O consumo mundial de açúcar deve manter, em 2026, a trajetória de crescimento gradual de 1,2%, que vem sendo observada ao longo dos últimos anos, impulsionado sobretudo por economias emergentes da Ásia e da África. Já os países desenvolvidos tendem a registrar redução do consumo per capita, diante de mudanças de hábito e substituição parcial por adoçantes alternativos.
Mesmo assim, diz nota da “RPA News”, o mercado global do adoçante caminha para um cenário de oferta mais folgada ao longo da safra 2026/27. No Brasil, maior produtor e exportador mundial, a expectativa é de avanço na moagem de cana-de-açúcar na região Centro-Sul, sustentada pela recuperação das chuvas no final de 2025, pela expansão moderada da área e por condições climáticas mais próximas da média histórica.

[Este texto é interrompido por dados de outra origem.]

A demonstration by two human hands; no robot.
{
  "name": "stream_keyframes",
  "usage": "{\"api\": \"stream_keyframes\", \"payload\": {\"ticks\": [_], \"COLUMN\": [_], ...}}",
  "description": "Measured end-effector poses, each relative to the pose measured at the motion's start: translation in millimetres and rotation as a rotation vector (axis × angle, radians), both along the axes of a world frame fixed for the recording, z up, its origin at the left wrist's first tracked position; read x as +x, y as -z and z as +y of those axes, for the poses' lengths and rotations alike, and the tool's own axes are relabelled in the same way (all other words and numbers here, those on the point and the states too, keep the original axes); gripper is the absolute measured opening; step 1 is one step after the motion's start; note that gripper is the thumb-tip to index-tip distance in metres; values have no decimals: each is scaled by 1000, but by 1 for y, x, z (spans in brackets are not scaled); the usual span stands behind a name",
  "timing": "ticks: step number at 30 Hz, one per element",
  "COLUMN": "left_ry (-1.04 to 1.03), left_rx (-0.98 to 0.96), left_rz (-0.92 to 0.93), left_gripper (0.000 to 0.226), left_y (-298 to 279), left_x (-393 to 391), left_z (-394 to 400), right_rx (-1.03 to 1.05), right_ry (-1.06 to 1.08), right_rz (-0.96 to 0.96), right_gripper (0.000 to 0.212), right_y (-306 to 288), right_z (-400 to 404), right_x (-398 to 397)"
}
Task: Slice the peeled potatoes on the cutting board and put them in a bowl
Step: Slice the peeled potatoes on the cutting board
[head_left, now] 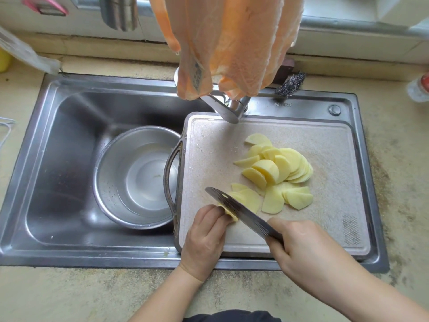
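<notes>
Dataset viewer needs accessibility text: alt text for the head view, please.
A person's right hand holds a knife against the last potato piece, steadied by the left hand, on a cutting board laid over a steel sink. Potato slices are piled on the board; a metal bowl with water sits in the basin.

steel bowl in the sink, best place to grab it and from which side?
Grab the steel bowl by its left rim, coming from above on the open sink side. Its right edge tucks under the cutting board handle, and it holds water, so lift it level.
</notes>
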State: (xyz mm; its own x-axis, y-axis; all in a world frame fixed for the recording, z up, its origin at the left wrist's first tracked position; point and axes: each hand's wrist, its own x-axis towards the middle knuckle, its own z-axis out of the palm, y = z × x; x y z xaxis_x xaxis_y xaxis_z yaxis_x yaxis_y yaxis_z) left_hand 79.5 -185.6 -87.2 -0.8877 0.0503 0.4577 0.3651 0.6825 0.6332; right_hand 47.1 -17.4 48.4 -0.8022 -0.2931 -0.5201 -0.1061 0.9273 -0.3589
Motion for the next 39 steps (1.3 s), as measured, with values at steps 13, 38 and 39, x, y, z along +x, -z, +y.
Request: {"api": "stream_keyframes", "payload": {"ticks": [13,38,39], "left_ry": [2,4,-4], "left_rx": [30,130,125], "left_rz": [0,-109,-119], "left_gripper": [7,11,12], "left_y": [-3,-6,-6], "left_x": [-1,0,0], "left_z": [2,-2,-2], "right_rx": [63,-351,-349], "right_ry": [-35,273,293], "right_rz": [-22,23,16], "right_gripper": [17,24,27], "right_y": [3,48,47], "right_z": [-7,-18,-13], "right_x": [-4,-20,-17]}}
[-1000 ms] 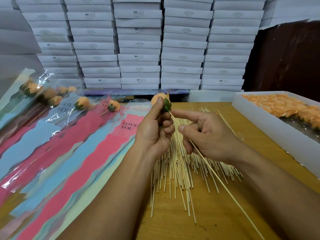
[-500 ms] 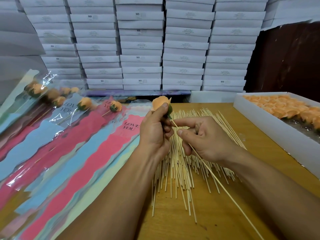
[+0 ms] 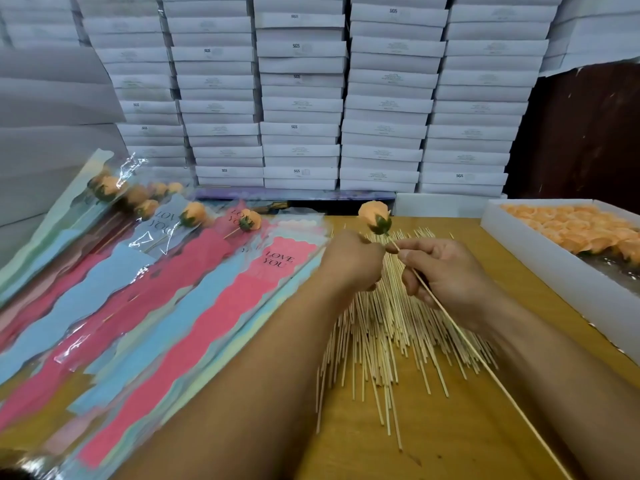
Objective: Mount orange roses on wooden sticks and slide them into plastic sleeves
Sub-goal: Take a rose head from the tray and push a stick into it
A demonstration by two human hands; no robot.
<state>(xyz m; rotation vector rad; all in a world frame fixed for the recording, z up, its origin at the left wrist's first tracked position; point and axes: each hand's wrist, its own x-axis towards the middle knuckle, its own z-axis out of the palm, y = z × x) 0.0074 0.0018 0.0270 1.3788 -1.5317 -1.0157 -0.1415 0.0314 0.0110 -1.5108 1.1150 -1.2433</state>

Segundo o Cepea, a produção pode superar 620 milhões de toneladas de cana, ampliando o potencial de oferta do adoçante, ainda que o rendimento agrícola siga dependente do regime de precipitações no verão.
Pesquisadores do Cepea destacam, porém, que o aumento da moagem não garante necessariamente um forte incremento na produção de açúcar. Diante de um ambiente global projetando elevado superávit e boa disponibilidade nos principais países produtores — como Brasil, Índia e Tailândia —, o setor tende a calibrar o mix entre açúcar e etanol.
Nesse contexto, a mistura obrigatória de 30% de etanol anidro à gasolina e o avanço da produção de etanol de milho reforçam o papel estratégico do biocombustível na definição do mix industrial.
As estimativas atuais indicam produção brasileira de açúcar entre 41 e 44 milhões de toneladas, acima das 39,17 milhões de toneladas registradas na temporada 2025/26 até 16 de novembro, de acordo com dados da Unica.
Preços tendem a moderar com estoques mais confortáveis
No mercado internacional, a perspectiva predominante é de preços moderados, refletindo estoques mais confortáveis, superávit global e maior competição entre exportadores. Ainda assim, fatores como eventos climáticos adversos, políticas indianas de exportação e oscilações no petróleo seguem no radar como potenciais vetores altistas.